▶ Task description
Return, unaltered, every line from the beginning of the material below up to and including the one with "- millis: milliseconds".

▶ Recorded information
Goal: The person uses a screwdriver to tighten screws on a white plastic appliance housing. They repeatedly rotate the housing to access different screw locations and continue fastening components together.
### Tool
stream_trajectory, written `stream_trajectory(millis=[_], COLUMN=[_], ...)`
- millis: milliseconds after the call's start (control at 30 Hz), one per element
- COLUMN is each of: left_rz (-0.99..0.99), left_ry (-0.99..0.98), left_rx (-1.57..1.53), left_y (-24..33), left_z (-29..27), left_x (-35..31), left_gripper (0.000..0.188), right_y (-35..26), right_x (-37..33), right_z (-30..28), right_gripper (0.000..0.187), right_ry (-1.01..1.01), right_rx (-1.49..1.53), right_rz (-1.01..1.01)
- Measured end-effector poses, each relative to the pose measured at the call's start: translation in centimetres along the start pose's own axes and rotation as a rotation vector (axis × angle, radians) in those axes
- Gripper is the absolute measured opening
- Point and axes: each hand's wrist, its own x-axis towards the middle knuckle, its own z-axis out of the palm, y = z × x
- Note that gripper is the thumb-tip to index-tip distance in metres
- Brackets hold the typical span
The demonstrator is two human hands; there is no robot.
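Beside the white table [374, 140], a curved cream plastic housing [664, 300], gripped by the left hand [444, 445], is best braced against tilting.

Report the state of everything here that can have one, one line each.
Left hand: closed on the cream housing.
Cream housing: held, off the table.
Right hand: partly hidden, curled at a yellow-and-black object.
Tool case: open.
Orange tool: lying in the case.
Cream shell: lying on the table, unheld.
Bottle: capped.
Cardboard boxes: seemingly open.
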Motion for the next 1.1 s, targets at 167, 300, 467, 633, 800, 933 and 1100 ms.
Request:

▶ Task answer
Goal: The person uses a screwdriver to tighten screws on a white plastic appliance housing. They repeatedly rotate the housing to access different screw locations and continue fastening components together.
### Tool
stream_trajectory, written `stream_trajectory(millis=[_], COLUMN=[_], ...)`
- millis: milliseconds after the call's start (control at 30 Hz), one per element

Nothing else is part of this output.